= Beginning of Section =
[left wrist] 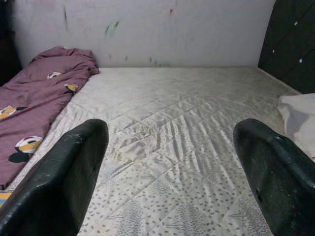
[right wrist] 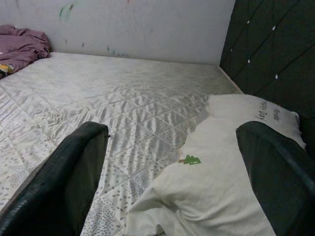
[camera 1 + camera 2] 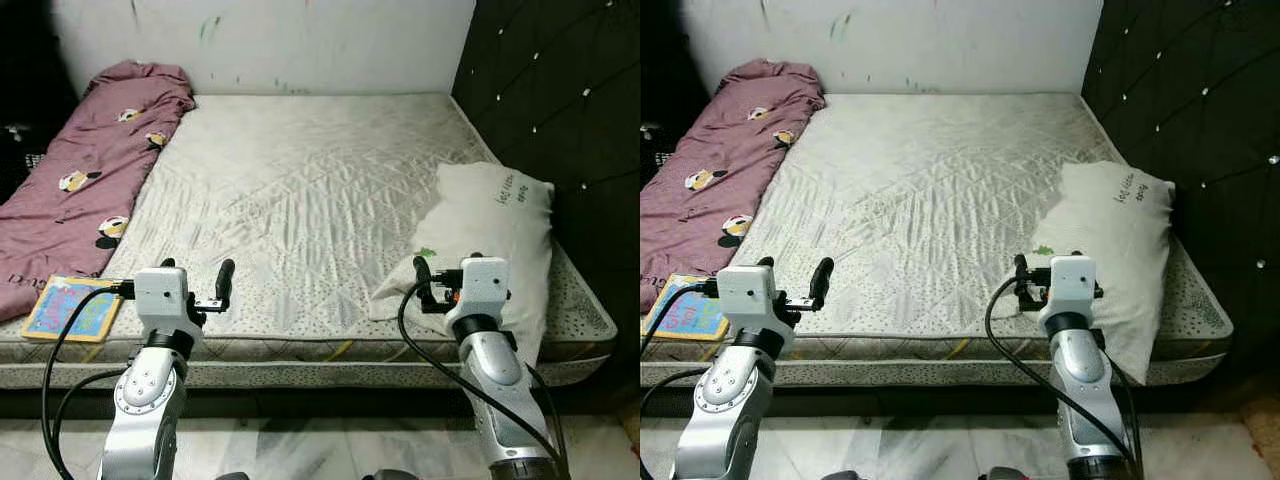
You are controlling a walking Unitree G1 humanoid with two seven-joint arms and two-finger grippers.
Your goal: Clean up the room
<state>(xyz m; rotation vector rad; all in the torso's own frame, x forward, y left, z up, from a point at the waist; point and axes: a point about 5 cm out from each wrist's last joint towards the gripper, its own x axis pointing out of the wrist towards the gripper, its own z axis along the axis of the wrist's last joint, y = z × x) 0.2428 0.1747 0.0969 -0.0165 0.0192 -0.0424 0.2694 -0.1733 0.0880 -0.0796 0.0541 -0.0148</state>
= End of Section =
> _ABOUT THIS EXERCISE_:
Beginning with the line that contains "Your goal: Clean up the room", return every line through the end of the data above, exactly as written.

> _ANSWER FOR THIS EXERCISE_:
Your goal: Clean up the room
<state>(xyz m; rotation vector rad; all in the torso's own frame, x forward, y left, z up, from a point at the waist; point and axes: a point about 5 cm out from each wrist's last joint towards the gripper, its own x axis pointing out of the wrist towards the gripper, its own z axis along the axis of the wrist's last joint, y = z × x) 0.2428 0.1747 0.0969 -0.0165 0.0192 -0.0424 0.2694 -0.1733 0.0880 -0.0796 0.0541 -0.0148</state>

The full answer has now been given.